Теперь я отдыхаю, езжу часто за город к знакомым, на этих днях получаю полное издание шиллеровых сочинений от И. Оболенского и для последующих м<еся>цев, нет, нет, извините, т. е. для сего и августа, избираю его моим другом, товарищем, наставником. Не знаю, мне кажется, только для меня возможно два рода счастия — или прошлый мир товарищества, или теперь мир изящной деятельности, мир самоуглубления, мир искусства и деятельности на пользу ближних. Хотелось бы мне, очень бы хотелось побывать у вас в Попове во время вакации — не знаю, что скажет судьба (вспомните М. А.).

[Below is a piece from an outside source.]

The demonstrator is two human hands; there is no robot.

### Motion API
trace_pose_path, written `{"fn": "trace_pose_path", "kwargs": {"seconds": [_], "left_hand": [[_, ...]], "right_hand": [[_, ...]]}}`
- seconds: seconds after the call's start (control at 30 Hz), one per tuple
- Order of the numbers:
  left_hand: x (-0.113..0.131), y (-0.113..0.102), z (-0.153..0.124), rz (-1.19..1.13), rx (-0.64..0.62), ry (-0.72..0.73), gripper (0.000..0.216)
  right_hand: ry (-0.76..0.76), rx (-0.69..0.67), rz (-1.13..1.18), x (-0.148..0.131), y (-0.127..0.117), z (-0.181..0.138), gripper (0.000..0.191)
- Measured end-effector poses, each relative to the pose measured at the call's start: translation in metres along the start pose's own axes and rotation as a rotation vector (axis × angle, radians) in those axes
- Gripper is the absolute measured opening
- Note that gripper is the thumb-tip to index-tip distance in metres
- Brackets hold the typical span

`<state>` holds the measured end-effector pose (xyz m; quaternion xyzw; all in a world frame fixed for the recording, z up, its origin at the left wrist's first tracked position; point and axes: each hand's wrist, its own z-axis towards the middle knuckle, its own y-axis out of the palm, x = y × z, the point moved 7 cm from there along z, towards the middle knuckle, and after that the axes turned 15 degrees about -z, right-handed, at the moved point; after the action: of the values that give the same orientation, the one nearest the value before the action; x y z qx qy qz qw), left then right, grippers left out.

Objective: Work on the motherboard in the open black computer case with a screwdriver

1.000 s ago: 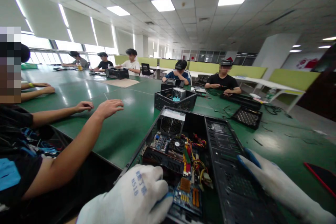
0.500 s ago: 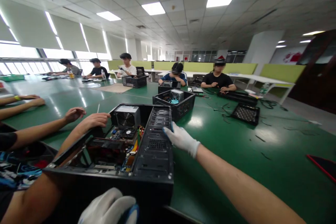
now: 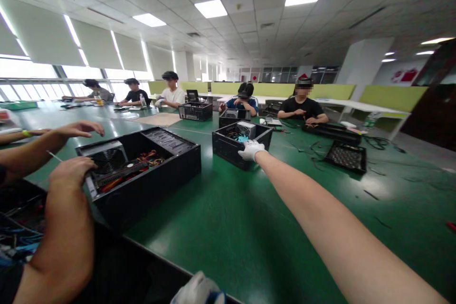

Настасье Владимировне свидетельствуйте мое глубочайшее почтение, равным образом и Наталье Андреевне!
За сим остаюсь
штабс-капитан Красов.
NB. Это прозвище мне дали товарищи по окончании курса; оно мне показалось так забавно, так сообразно с моею мелкою, угловатою фигурою, что я его принял с удовольствием, на память прошлого.
Июля 3-го 1834. Москва.
2. М. А. БАКУНИНУ{102}
<Июль — сентябрь 1837. Чернигов>.
Вот видишь, я сдержал слово писать к тебе, милый Бакунин. Нет, — что за слово, — я хочу писать к тебе, — и одно, что могло бы меня удержать, — это мысль, что мои письма будут тебе в тягость. Я так привык к этой мысли — быть в тягость другим, так свыкся с нею, и так давно, что, признаюсь, нужно положение, как теперь мое, чтобы беспокоить других своим болтанием. Но целый м<еся>ц не встретить человеческой души, прожить в страшном одиночестве — очень невесело. Но я пишу к тебе, хочу писать и не скрывать ничего, что за душою; если ты будешь отвечать мне, я буду очень рад. От твоего ответа зависит продолжение моих писем. Клянусь совестью, я не хочу с тобой делать ни сцен, ни сценок, ни интересничать перед тобою, милый Бакунин, нет, ей-богу, нет. И для чего бы?
Знаешь ли, как мне грустно, что из всех моих знакомых в Москве, товарищей по университету, не осталось никого, с кем бы я мог поделиться душой; а некоторых из них я очень любил. Но кончаю элегию, которую навела на меня чудесная малороссийская ночь, в самом деле, чудесная, какой я не видал в Москве ни разу. Но она грустна, потому что я один, и наслаждаюсь ею один безраздельно. Я понимаю вполне прелесть здешней природы, понимаю всю ее, быть может, понимаю лучше многих, и, кажется, я мог бы быть счастлив, если б не был один. Право, здесь так хороши ночи, что желал бы, чтоб они никогда не кончились. Все, что ты помнил милого в жизни, все, что сохранило воспоминание о твоей первой юности — все невольно воскресает, подступает прямо к сердцу, и ты становишься грустен, очень грустен; но ни за что в мире ты не отдал бы этого чувства: это тоска о счастии, которое ты узнал не вполне, — и которое тем дороже, что оно невозвратимо и далеко. Но полно, вот что случилось со мною с тех пор, как я с тобой простился. Слушай же. Пятнадцать дней ровно был я в дороге. Шесть дней был я очень болен, так что мой извощик, по имени Иван Алексеевич, на руках таскал меня из повозки и обратно Погода была прескверная, со мной, черт знает, что делалось: поминутная рвота и все. На стоянках холера мордует. Дорога была грязная, длинная, ужасно скучная. А уж и не знаю, как дотащился. Надо тебе, прежде всего, сказать, что лошаденки были прегадкие, и мы никогда не делали более пятидесяти верст в сутки. Пятидесяти верст — представь себе! Я поехал на паре, и одна из кляч, если мы останавливались хоть на минуту, ложилась тот же час, подняв кверху ноги. Иван Алексеевич обыкновенно называл ее Акулькой. Это было ужасно безотрадно.